Aim of the exercise> Scan the records below. Copy every line in which the word "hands" appears.

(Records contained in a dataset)

_ _ _ _ _ _ _

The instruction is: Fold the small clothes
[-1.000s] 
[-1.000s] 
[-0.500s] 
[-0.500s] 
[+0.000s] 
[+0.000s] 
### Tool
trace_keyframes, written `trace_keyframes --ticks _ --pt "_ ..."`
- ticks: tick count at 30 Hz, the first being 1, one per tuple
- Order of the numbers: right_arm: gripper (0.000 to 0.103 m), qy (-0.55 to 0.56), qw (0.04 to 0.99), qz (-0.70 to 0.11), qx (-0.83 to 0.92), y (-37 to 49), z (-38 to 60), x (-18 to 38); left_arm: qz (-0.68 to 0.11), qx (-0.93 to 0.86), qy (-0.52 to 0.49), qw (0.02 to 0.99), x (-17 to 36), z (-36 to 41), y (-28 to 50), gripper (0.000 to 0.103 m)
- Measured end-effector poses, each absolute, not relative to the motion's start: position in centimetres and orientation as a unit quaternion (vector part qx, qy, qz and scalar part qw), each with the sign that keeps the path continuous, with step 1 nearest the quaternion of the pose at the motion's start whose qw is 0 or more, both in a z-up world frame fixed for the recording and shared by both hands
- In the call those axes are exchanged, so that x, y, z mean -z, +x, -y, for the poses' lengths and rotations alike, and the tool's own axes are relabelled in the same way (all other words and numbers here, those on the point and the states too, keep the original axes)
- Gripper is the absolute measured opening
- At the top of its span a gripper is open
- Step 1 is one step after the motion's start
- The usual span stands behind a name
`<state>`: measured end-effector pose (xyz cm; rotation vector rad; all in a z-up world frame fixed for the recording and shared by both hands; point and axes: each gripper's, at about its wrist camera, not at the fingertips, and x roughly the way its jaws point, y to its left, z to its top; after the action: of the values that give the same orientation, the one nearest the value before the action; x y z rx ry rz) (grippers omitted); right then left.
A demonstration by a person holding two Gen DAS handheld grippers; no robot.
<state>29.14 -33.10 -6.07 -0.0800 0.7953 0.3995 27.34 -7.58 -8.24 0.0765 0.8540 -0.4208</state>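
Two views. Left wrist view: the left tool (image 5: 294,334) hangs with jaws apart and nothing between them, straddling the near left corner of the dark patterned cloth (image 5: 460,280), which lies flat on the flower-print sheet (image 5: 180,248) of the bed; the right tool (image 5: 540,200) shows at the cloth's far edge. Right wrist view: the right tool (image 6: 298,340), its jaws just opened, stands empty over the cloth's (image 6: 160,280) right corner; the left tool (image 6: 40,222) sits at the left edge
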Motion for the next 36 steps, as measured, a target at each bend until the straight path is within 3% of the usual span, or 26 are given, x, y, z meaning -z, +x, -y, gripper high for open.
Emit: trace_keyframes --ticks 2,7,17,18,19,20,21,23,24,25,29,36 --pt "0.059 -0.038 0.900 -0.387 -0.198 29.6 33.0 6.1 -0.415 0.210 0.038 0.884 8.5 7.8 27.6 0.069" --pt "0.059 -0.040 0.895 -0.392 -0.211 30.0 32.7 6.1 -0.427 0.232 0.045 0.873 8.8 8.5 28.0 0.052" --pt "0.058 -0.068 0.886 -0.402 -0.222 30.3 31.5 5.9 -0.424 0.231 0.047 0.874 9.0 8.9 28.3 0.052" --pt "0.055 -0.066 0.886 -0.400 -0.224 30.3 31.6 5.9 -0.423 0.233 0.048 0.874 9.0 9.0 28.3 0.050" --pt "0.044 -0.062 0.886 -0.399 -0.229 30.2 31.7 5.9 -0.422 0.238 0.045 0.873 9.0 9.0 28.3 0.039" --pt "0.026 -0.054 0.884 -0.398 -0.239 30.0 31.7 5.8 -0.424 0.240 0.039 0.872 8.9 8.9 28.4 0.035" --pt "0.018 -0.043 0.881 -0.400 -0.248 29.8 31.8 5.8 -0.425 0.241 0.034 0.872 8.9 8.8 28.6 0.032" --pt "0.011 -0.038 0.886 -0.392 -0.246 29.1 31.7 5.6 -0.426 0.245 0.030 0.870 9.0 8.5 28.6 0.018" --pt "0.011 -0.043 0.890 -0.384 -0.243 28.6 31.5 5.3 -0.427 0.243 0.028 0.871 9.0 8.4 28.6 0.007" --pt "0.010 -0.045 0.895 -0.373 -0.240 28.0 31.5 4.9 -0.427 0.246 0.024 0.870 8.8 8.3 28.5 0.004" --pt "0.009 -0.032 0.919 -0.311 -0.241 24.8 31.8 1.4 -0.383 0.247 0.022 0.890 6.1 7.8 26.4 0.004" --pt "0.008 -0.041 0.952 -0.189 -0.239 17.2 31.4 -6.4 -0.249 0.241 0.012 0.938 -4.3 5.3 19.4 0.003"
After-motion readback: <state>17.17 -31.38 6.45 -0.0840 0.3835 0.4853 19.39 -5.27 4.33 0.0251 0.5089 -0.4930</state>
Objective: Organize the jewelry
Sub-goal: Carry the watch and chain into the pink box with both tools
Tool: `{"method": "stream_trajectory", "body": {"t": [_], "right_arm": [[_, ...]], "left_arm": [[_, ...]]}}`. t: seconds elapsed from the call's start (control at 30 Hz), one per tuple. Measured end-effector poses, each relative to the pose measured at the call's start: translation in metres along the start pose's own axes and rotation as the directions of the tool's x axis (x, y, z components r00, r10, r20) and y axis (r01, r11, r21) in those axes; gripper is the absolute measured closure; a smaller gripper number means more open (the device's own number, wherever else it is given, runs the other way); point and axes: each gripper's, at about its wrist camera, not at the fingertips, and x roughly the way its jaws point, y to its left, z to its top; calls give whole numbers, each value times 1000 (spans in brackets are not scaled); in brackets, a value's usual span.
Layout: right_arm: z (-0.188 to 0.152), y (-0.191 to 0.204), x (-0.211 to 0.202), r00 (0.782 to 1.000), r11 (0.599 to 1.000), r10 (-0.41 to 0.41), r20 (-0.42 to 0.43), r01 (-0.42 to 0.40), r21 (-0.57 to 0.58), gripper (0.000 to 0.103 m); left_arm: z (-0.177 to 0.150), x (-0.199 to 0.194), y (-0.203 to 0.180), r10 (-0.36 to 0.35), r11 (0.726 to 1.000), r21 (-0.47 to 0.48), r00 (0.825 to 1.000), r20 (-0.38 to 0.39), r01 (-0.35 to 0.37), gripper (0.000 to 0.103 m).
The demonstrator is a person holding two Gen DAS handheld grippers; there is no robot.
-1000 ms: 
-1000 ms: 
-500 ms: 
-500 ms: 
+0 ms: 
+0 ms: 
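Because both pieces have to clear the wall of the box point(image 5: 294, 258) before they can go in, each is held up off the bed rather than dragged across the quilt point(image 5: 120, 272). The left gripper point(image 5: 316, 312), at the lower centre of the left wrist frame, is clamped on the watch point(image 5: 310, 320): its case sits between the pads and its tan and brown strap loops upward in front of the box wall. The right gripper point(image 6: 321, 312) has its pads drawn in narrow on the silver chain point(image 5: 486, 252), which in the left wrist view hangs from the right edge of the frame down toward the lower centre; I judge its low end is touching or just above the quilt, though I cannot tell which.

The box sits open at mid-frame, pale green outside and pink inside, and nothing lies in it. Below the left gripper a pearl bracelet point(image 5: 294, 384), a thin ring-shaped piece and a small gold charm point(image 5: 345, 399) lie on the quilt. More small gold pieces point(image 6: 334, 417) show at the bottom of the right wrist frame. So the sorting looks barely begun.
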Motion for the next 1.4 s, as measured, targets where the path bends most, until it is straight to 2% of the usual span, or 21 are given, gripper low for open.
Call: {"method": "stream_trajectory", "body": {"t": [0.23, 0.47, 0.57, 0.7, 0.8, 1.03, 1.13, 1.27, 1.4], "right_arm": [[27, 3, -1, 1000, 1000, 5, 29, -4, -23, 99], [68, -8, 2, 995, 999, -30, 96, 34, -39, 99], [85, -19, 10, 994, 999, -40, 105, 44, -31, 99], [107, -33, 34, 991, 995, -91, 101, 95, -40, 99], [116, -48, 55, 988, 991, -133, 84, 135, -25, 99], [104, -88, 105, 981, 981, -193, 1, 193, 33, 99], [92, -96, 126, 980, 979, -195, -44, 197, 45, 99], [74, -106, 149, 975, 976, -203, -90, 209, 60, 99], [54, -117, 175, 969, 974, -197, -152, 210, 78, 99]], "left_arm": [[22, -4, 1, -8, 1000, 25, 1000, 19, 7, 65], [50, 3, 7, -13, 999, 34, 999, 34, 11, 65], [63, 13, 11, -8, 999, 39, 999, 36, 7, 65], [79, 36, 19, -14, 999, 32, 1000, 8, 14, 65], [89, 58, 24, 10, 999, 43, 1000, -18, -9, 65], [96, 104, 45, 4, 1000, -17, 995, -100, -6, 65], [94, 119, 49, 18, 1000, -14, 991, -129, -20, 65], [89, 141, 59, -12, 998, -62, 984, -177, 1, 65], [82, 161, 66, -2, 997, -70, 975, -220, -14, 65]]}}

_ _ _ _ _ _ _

Result>
- Measured end-effector poses, each absolute, not relative to the motion's start: position in centimetres and orientation as a unit quaternion (vector part qx, qy, qz and scalar part qw), each with the sign that keeps the path continuous, with step 1 nearest the quaternion of the pose at the motion's start whose qw is 0 or more, both in a z-up world frame fixed for the recording and shared by both hands
`<state>`: measured end-effector pose (xyz cm; rotation vector rad; all in a z-up world frame fixed for the recording and shared by both hands; point and axes: each gripper's, at about its wrist camera, not at the fingertips, and x roughly the way its jaws point, y to its left, z to its top; after the action: of the values that give the same orientation, the one nearest the value before the action; x y z rx ry rz) (grippers omitted); right then left.

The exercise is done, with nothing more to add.